15h30 – Léa Gagnon (Université du Havre) : L’histoire métallique de Louis XIV : un récit entre modèle antique et nouvelle gloire.

L’Académie royale des Inscriptions et des Belles-Lettres, originellement appelée la Petite Académie, s’était lancée comme défi un projet de taille : produire une série métallique du règne de Louis XIV. L’entreprise a finalement abouti en 1702 à la publication des Médailles sur les principaux événements du règne de Louis le Grand, avec des explications historiques. Son appartenance à l’antique n’est plus à prouver, visible dès les premières lignes de la Préface, les revers s’inspirant délibérément des monnaies romaines, qu’ils soient simples, mixtes ou métaphoriques.
Notre intérêt va essentiellement se porter sur la relation qu’entretient notre oeuvre avec l’Antiquité, relation qui n’est pas aussi unilatérale qu’il n’y paraît au prime abord. Dans quelle mesure la mêle-t-elle alors à son discours historique et de quelle manière, malgré un lourd héritage humaniste, qui pousse les historiens de l’éloquence à s’appuyer sur les grands classiques que sont par exemple Tite-Live ou Tacite, cherche-t-elle à s’émanciper du giron traditionnel, au coeur d’un siècle en crise, secoué par la Querelle des Anciens et des Modernes, à l’orée des Lumières ?
En réalité, l’influence gréco-latine ne se contente pas seulement de toucher l’iconographie, elle investit également le texte, cette narration qui accompagne le métal et raconte les faits sans métaphore. Elle reprend un certain nombre de codes antiques, devenus clichés au fil des siècles, récupérés par l’historiographie officielle, notamment lorsqu’elle a redécouvert la culture de ces civilisations oubliées, pour encenser le pouvoir.
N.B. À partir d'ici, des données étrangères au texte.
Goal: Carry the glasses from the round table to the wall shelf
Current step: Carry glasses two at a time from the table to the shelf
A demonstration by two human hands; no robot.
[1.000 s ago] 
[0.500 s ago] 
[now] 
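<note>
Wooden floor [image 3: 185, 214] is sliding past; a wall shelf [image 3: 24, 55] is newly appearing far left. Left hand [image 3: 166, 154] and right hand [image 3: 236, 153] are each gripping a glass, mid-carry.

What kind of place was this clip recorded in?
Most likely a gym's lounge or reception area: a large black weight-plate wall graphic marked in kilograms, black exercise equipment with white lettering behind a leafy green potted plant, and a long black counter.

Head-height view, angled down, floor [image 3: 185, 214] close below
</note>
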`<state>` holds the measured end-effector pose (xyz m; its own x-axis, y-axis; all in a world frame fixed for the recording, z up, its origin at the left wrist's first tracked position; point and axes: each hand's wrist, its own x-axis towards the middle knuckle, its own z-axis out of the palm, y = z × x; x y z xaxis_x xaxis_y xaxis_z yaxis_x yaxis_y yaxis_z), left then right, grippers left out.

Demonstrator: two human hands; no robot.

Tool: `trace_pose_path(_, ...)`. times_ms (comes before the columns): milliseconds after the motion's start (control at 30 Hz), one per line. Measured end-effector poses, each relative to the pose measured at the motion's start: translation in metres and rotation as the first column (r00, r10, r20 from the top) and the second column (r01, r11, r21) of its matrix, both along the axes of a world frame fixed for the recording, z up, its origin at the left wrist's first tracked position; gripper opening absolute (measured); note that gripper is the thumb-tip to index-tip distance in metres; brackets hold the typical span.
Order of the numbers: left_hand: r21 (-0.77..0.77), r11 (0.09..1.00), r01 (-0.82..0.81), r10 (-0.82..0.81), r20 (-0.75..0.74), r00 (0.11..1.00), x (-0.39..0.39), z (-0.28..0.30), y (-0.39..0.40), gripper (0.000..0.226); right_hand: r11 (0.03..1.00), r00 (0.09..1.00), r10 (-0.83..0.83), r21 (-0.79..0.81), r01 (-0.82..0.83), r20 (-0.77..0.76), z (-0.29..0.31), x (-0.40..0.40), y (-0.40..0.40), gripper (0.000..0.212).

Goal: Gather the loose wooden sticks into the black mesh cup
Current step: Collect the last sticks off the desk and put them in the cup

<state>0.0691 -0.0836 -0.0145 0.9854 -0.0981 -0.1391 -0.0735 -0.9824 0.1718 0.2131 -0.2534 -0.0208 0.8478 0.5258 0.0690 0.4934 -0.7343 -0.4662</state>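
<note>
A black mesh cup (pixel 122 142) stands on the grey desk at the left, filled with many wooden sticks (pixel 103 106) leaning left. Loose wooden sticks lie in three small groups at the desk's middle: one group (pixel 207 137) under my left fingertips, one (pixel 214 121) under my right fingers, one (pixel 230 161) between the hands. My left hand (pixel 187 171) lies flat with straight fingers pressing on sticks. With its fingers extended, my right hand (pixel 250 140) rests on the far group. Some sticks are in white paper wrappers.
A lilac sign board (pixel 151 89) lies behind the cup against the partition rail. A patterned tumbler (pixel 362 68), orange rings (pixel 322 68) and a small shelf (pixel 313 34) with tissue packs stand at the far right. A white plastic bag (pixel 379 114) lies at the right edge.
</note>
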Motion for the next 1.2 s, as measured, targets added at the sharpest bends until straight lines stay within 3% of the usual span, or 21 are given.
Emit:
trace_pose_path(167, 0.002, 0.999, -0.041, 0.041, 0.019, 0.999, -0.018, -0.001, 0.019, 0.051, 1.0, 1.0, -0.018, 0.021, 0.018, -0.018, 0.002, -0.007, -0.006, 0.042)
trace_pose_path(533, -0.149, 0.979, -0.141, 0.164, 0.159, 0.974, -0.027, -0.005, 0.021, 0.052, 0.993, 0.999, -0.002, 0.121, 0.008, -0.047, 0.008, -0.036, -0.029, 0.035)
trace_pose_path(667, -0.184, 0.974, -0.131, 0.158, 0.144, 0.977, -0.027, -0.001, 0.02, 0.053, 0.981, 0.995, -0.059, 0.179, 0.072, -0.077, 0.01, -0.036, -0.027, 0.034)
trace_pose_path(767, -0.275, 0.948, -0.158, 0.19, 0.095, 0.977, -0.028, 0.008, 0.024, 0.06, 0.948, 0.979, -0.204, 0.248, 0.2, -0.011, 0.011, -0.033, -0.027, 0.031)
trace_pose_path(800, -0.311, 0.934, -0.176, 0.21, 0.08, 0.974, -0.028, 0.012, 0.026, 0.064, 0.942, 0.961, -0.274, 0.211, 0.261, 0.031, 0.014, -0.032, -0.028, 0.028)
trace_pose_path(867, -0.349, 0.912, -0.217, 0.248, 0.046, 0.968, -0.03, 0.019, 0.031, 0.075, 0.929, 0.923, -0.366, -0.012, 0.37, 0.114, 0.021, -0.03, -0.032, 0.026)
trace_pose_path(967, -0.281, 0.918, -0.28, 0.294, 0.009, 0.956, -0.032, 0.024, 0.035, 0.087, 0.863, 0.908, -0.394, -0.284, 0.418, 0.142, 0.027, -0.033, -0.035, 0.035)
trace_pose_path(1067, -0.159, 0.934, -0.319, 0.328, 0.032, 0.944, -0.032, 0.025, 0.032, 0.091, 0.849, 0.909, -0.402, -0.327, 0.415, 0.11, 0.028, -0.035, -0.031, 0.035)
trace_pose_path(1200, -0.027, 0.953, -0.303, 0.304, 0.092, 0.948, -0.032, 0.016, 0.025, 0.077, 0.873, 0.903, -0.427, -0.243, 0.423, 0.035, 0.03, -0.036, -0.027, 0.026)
Elle en adopte la structure, les thématiques ainsi que la forme jusqu’à recopier sa définition particulière de ce qu’est la vérité historique.
Pourtant, notre livre ne se cantonne pas à emprunter un discours recyclé, il joue au contraire avec la matière topique, l’intensifie ou l’atténue en fonction de ce qu’elle peut lui apporter. L’amplification des lieux communs passent principalement par un déplacement de traits spécifiques au récit des Anciens, qui désertent l’écriture pour mieux s’inscrire dans l’image. Cette dérobade si singulière vient d’ailleurs apposer une nouvelle couche de sens au vrai en histoire. Quant à l’effacement des stéréotypes du genre voire même leur disparition, il participe à resserrer le propos historique autour de la figure solaire du monarque. Ces deux détournements s’avèrent être l’expression d’un nationalisme, donnant à leur siècle sa dorure.
La relation de l’histoire métallique avec l’Antiquité ne se résume pas à un simple mouvement d’attraction et de répulsion. Une véritable volonté de dépassement anime le recueil, se refusant alors à une admiration servile des Anciens ou à une rivalité stérile. La gloire qu’il véhicule se doit d’éclipser toutes les autres, et en particulier celle qui l’a nourri. Une dynamique moderne s’extirpe alors des ruines antiques, dissimulée derrière son affiliation manifeste à la tradition historique. Elle s’incarne dans son érudition d’arrière-plan, aux portes de la création, sa temporalité fragmentée ainsi que la suprématie de sa langue. D’un nouvel âge d’or, nous parvenons au soleil de l’absolutisme.

16h – Discussion.
17h – Fin des débats.

Mardi 24 octobre

10h – Accueil

III- Une médiation socio-culturelle : la politique antique vue par la littérature de Cour

11h30 – Discussion
12h – Déjeuner

IV- Penser avec l’Antiquité : quelles médiations dans les réinterprétations personnelles de la politique antique ?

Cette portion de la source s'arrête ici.